## Try it
Return the listing below in full, exactly.

## Material provided
****************************************

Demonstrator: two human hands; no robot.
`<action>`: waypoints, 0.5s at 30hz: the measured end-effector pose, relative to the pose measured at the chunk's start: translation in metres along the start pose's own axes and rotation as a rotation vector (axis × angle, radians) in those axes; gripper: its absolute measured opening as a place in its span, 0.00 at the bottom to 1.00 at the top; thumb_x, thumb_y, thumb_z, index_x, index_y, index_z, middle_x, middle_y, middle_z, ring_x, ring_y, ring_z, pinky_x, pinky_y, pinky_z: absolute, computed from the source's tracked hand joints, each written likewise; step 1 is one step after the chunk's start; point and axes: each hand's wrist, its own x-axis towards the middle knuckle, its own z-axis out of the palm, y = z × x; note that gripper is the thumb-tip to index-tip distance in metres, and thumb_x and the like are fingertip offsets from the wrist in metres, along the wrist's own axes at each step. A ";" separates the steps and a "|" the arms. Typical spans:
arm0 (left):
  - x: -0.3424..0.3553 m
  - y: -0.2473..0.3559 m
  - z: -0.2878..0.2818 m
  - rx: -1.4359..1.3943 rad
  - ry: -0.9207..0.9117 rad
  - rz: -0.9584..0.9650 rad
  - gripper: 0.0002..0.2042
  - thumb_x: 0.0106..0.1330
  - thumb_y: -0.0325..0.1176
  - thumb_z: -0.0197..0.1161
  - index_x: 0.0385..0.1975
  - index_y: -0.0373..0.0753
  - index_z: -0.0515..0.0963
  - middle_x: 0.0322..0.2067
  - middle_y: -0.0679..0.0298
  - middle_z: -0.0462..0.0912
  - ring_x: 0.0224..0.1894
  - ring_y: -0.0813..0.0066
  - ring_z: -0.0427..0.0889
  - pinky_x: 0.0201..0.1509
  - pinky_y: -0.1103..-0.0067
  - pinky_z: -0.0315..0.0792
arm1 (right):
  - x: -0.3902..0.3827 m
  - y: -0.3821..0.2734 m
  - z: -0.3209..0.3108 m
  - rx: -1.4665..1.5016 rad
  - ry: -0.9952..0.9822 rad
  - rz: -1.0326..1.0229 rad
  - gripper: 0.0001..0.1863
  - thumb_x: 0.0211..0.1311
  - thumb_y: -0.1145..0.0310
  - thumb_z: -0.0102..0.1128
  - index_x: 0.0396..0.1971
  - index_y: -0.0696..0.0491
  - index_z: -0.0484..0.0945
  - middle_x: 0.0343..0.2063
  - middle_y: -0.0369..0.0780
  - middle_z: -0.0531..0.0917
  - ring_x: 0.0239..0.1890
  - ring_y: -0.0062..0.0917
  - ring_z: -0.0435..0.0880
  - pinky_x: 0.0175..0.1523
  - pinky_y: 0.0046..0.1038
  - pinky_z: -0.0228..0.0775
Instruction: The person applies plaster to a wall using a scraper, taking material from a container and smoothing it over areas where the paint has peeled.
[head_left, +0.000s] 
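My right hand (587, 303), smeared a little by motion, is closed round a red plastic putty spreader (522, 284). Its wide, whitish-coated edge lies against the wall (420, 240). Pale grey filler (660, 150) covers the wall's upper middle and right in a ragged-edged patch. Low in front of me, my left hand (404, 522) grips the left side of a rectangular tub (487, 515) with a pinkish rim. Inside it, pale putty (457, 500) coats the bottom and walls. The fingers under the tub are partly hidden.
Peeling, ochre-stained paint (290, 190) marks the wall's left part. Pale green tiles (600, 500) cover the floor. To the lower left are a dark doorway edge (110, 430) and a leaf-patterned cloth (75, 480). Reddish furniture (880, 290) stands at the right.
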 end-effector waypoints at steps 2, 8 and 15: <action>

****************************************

## Task solution
Demonstrator: two human hands; no robot.
`<action>`: waypoints, 0.5s at 30hz: the measured end-effector pose, relative to the pose measured at the chunk's start: translation in metres along the start pose's own axes and rotation as a rotation vector (axis × angle, radians) in those axes; gripper: its absolute measured opening as a place in its span, 0.00 at the bottom to 1.00 at the top; thumb_x, thumb_y, thumb_z, index_x, index_y, index_z, middle_x, middle_y, middle_z, ring_x, ring_y, ring_z, pinky_x, pinky_y, pinky_z: absolute, computed from the source's tracked hand joints, each written likewise; step 1 is one step after the chunk's start; point and axes: each hand's wrist, its own x-axis towards the middle knuckle, its own z-axis out of the palm, y = z × x; note that gripper is the thumb-tip to index-tip distance in metres, and thumb_x and the like are fingertip offsets from the wrist in metres, along the wrist's own axes at each step. A ";" separates the steps and a "|" the arms. Typical spans:
arm0 (left):
  - x: -0.3424..0.3553 m
  - y: -0.2473..0.3559 m
  - z: -0.2878..0.2818 m
  - rx: -1.4359..1.3943 rad
  - ry: -0.9207..0.9117 rad
  - rz: -0.9584..0.9650 rad
  - gripper: 0.0002..0.2042
  - thumb_x: 0.0106..0.1330
  - thumb_y: -0.0325..0.1176
  - thumb_z: -0.0197..0.1161
  - index_x: 0.0385..0.1975
  - index_y: -0.0373..0.0753
  - index_z: -0.0515..0.0963
  - middle_x: 0.0322..0.2067
  - middle_y: -0.0679..0.0298
  - middle_z: -0.0462..0.0912
  - ring_x: 0.0224..0.1894
  - ring_y: -0.0813..0.0066
  - ring_z: -0.0427..0.0889
  - pinky_x: 0.0201..0.1509
  - pinky_y: -0.1103..-0.0067
  - pinky_z: -0.0315..0.0792
arm1 (right):
  - x: -0.3902..0.3827 m
  - y: -0.3821..0.2734 m
  - z: -0.3209..0.3108 m
  - rx: -1.4665..1.5016 rad
  - ry: -0.9952..0.9822 rad
  - rz: -1.0326..1.0229 rad
  - gripper: 0.0001..0.1863
  - thumb_x: 0.0211..0.1311
  - thumb_y: -0.1145..0.0310
  - thumb_z: -0.0102..0.1128
  - index_x: 0.0396..0.1971
  - index_y: -0.0696..0.0491
  - index_z: -0.0484..0.0945
  - middle_x: 0.0343..0.2063
  - middle_y: -0.0369..0.0780
  - middle_z: -0.0531..0.0917
  - ring_x: 0.0239..0.1890
  - ring_y: -0.0062..0.0917
  - ring_z: -0.0435..0.0880
  - pinky_x: 0.0175..0.1523
  - pinky_y: 0.0046..0.1038
  - pinky_z: -0.0228..0.0775
Instruction: The person applies plaster to a wall using a scraper, taking material from a container and smoothing it over areas where the paint has peeled.
[head_left, +0.000s] 
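My right hand (587, 303), smeared a little by motion, is closed round a red plastic putty spreader (522, 284). Its wide, whitish-coated edge lies against the wall (420, 240). Pale grey filler (660, 150) covers the wall's upper middle and right in a ragged-edged patch. Low in front of me, my left hand (404, 522) grips the left side of a rectangular tub (487, 515) with a pinkish rim. Inside it, pale putty (457, 500) coats the bottom and walls. The fingers under the tub are partly hidden.
Peeling, ochre-stained paint (290, 190) marks the wall's left part. Pale green tiles (600, 500) cover the floor. To the lower left are a dark doorway edge (110, 430) and a leaf-patterned cloth (75, 480). Reddish furniture (880, 290) stands at the right.
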 end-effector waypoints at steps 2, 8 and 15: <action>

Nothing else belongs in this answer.